«Le virgolette di Naipaul, premio Nobel della letteratura, raffigurano alla perfezione anche il mondo del XXI secolo, pieno di "scuole" che non educano, "ospedali" che non curano, "poliziotti» che spesso sono criminali, "imprese private» che esistono solo grazie allo Stato o "ministeri della Difesa" che attaccano i loro cittadini».
La Repubblica, 30 ottobre 2015 (m.p.r.)
NEL 1980, dopo aver visitato l’Argentina, il romanziere V. S. Naipaul scrisse: «In Argentina molte parole hanno un significato ridotto rispetto a prima: generale, artista, giornalista, storico, professore, università, direttore, manager, industriale, aristocratico, biblioteca, museo, zoo; tante parole devono essere messe tra virgolette».
Il Nashi, per esempio, è un «movimento» di giovani russi che si dichiara «democratico, antifascista e contro il capitalismo oligarchico». Va tutto fra virgolette perché in realtà questa Ong è un ente promosso, organizzato e patrocinato dal governo russo. Che non è l’unico a usare quelle che si è cominciato a chiamare Ongog, cioè organizzazioni non governative organizzate e controllate dai governi. Già nel 2007 scrissi: «La Federazione degli affari femminili in Birmania è una Ongog. E anche l’Organizzazione per i diritti umani del Sudan. L’Associazione delle organizzazioni non a scopo di lucro e non governative del Kirghizistan, e la Chongryon (Associazione generale dei residenti coreani in Giappone) sono Ongog. È una tendenza mondiale, sempre più estesa: governi che finanziano e controllano organizzazioni non governative, spesso e volentieri in modo occulto».
Anche in Paesi con governi autocratici o democrazie illiberali stanno proliferando «mezzi di comunicazione privati e indipendenti» che in realtà non lo sono. Canali radiofonici, televisivi, giornali e riviste creati o comprati da «investitori privati» e che nominalmente sono indipendenti, ma editorialmente sono al soldo del governo che clandestinamente li finanzia e li controlla.
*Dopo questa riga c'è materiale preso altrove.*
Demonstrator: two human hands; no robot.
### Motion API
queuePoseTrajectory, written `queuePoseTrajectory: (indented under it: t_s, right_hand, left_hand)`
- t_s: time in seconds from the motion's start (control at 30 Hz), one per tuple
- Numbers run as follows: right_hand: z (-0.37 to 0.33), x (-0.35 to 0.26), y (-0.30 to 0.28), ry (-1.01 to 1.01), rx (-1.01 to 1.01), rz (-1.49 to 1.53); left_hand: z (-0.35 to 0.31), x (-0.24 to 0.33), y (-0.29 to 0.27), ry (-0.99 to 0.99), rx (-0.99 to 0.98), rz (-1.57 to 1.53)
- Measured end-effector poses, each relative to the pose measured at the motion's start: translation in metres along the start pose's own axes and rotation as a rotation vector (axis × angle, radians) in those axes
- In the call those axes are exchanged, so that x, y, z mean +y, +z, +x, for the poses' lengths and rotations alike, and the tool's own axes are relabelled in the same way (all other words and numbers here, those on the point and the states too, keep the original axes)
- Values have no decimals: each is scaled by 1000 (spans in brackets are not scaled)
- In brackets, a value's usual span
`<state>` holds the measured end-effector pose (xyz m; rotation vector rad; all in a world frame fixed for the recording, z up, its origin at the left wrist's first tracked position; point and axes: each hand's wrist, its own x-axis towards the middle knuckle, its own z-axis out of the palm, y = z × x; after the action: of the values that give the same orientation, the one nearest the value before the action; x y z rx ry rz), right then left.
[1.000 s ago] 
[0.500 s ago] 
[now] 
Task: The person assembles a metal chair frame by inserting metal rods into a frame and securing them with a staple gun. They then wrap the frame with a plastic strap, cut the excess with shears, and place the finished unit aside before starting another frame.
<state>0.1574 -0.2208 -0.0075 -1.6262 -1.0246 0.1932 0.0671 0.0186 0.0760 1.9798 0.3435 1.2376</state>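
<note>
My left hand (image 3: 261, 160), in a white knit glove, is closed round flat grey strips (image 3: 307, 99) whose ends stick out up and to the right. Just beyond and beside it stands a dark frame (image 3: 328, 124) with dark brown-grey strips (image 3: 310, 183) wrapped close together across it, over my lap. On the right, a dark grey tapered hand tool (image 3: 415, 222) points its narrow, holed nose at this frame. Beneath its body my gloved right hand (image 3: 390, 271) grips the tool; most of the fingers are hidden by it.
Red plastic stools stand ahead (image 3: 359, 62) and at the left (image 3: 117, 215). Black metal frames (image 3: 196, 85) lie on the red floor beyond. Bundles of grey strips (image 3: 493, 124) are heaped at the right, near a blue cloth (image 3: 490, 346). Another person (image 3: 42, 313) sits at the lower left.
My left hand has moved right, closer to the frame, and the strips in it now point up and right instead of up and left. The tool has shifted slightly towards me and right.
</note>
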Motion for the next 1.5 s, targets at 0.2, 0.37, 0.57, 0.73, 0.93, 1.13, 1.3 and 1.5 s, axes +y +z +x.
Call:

In questi Paesi il presidente, dittatore o capo di Stato normalmente esercita un controllo clandestino, ferreo, su «senatori», «deputati », «procuratori», «magistrati» e «tribunali elettorali» spacciati per «arbitri imparziali», su «elezioni democratiche» che spesso e volentieri sono truccate e fraudolente. Per questo in Russia, Iran, Venezuela o Ungheria, per esempio, i concetti di «democrazia», «separazione di poteri» ed «elezioni» devono essere messi fra virgolette per mettere in guardia dal fatto che non hanno lo stesso significato che altrove.
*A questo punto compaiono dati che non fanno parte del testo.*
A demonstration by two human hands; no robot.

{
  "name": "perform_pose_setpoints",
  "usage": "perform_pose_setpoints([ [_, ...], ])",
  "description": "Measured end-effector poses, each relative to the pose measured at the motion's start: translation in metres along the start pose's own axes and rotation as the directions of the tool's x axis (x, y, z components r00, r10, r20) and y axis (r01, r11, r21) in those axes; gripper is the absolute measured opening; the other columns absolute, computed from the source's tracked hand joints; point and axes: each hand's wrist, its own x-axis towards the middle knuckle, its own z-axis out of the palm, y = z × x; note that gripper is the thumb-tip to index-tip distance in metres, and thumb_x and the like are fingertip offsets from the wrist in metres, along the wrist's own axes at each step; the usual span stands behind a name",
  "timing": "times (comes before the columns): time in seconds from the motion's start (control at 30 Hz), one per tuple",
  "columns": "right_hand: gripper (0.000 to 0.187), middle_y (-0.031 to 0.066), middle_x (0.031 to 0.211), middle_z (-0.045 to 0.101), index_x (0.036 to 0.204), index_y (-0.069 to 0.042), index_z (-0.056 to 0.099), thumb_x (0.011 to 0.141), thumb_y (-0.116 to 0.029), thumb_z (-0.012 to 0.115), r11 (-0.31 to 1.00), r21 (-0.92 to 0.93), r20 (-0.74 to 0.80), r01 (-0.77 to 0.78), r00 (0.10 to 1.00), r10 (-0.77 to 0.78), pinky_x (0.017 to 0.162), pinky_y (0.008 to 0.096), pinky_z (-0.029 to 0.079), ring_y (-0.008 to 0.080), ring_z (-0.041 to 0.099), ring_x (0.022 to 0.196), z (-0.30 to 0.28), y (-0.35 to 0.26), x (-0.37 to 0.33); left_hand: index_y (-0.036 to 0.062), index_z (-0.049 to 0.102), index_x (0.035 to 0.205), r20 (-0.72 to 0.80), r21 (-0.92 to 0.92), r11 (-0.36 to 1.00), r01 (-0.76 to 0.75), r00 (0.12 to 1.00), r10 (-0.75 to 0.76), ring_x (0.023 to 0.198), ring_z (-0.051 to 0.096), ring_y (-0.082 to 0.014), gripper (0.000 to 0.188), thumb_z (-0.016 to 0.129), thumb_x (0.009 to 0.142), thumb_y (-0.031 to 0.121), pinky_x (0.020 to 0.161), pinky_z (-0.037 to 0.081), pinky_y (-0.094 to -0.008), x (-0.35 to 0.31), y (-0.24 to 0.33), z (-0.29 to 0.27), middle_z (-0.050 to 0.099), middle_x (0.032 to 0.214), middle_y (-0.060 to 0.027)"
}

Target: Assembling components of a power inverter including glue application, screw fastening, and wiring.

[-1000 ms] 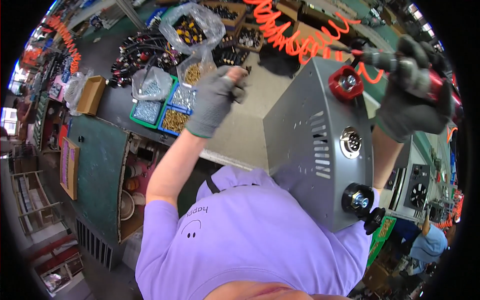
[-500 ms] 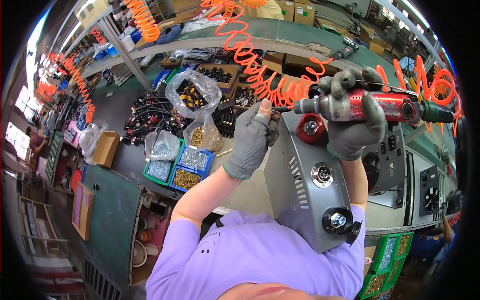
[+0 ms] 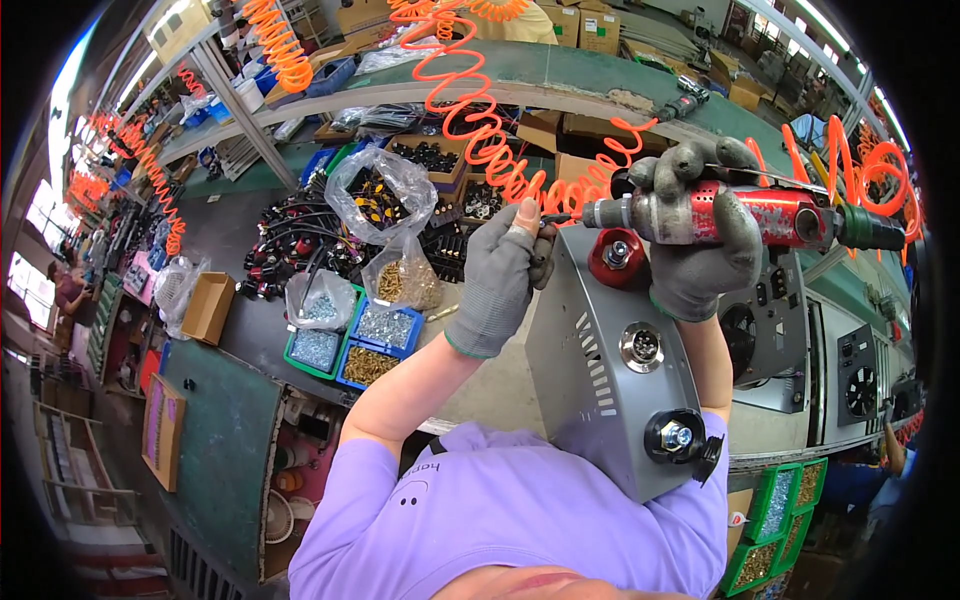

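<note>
1. Grasping scuffed red metal power driver [image 3: 780, 215] level in fingers of grey-gloved right hand [image 3: 705, 268], probably for aim
2. Pinching with grey-gloved left hand [image 3: 498, 285] at slim dark bit [image 3: 572, 217], item between fingers unclear
3. With slotted grey metal box [image 3: 637, 402] tilted below, near lilac shirt [image 3: 510, 510]

- Two gloved hands [image 3: 497, 280] are working at one red power driver [image 3: 775, 213].
- Three round connectors [image 3: 641, 347] are protruding from one grey casing [image 3: 635, 395].
- Two blue trays [image 3: 415, 336] are holding fasteners [image 3: 368, 367].

An assembly workshop is showing: orange coiled hoses [image 3: 277, 50] are hanging far left, screws [image 3: 368, 366] are filling bins [image 3: 402, 352] at left, cardboard cartons [image 3: 597, 33] are standing far off.
</note>
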Motion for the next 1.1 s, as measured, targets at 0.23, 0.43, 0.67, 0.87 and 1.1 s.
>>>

E non è solo un problema degli Stati. Il mondo delle organizzazioni internazionali è inondato di virgolette. Avete mai sentito parlare del Consiglio per i diritti umani dell’Onu? La sua missione è «promuovere e proteggere i diritti umani nel mondo». Chi ne fa parte? Fra gli altri, solo per citarne alcuni, Cuba, il Congo, la Cina, la Russia, il Kazakistan, il Venezuela e il Vietnam. Un altro esempio istruttivo di quanto siano diventate indispensabili le virgolette è la «Carta democratica» dell’Organizzazione degli Stati americani (Osa). Nel 2001, con grande sfarzo ed emozione, i Paesi democratici dell’America Latina concordarono tutti che il «rafforzamento e la difesa delle istituzioni democratiche» era una priorità, e che se in un Paese membro si fosse prodotta una rottura o un’alterazione delle istituzioni tale da nuocere gravemente all’ordine democratico, ciò avrebbe rappresentato un «ostacolo insormontabile» per la permanenza di quel governo nell’organizzazione.
Non è stato così. Non solo l’Osa non si è mossa quando sono avvenute eclatanti violazioni dell’«ordine democratico» in diversi Paesi della regione, ma appare seriamente intenzionata ad accogliere un altro paladino della democrazia: Cuba.
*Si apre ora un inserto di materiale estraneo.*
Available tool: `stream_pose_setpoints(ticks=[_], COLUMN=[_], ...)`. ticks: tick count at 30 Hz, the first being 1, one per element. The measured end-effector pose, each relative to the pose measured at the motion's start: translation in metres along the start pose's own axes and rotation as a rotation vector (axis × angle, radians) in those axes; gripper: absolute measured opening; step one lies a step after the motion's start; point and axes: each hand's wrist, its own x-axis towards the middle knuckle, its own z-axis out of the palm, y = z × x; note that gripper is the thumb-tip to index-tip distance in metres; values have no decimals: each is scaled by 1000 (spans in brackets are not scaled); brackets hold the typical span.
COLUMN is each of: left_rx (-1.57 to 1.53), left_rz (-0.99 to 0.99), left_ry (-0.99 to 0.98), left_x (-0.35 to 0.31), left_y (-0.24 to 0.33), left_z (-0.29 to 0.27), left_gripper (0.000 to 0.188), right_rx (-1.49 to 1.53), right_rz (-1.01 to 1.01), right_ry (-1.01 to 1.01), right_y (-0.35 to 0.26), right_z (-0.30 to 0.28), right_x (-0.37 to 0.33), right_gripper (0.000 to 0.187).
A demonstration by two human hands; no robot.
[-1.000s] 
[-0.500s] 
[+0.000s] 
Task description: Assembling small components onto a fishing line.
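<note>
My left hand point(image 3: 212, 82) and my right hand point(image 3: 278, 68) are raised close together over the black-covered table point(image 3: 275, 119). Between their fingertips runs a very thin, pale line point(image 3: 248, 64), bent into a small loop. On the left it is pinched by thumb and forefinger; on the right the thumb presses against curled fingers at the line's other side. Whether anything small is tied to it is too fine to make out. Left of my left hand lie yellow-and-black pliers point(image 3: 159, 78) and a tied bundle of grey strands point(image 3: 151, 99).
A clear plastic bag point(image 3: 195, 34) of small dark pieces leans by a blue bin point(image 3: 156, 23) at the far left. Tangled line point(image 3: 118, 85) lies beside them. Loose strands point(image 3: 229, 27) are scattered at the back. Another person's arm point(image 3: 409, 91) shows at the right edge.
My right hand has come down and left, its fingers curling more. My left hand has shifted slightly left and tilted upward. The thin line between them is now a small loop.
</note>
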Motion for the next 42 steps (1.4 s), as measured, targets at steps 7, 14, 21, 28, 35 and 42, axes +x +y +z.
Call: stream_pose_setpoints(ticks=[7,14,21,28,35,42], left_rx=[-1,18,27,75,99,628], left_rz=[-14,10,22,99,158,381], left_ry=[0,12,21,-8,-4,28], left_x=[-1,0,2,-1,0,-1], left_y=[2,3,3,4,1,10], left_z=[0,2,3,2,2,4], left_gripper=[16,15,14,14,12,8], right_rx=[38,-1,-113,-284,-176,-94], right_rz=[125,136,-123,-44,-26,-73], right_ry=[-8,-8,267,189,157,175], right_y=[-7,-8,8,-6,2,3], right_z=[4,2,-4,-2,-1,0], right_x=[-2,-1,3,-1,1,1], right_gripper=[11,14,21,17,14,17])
Forse, però, il Paese che più ha bisogno di virgolette per poter essere interpretato è la Cina. La Cina del sistema «comunista» che è diventato un pilastro fondamentale dell’economia capitalista mondiale. E solo per fornire un altro esempio, la Cina che ora ci obbliga a mettere fra virgolette il concetto di «isola». Ha preso quattro scogli in una zona del Mar della Cina Meridionale la cui sovranità è fortemente contestata e le ha fatte «crescere». Così, invece di essere scogli non abitati e non abitabili in mezzo all’oceano, ora sono piccole «isole» dove Pechino ha già installato basi navali e aeree.
Il XXI secolo sarà «il secolo delle virgolette»?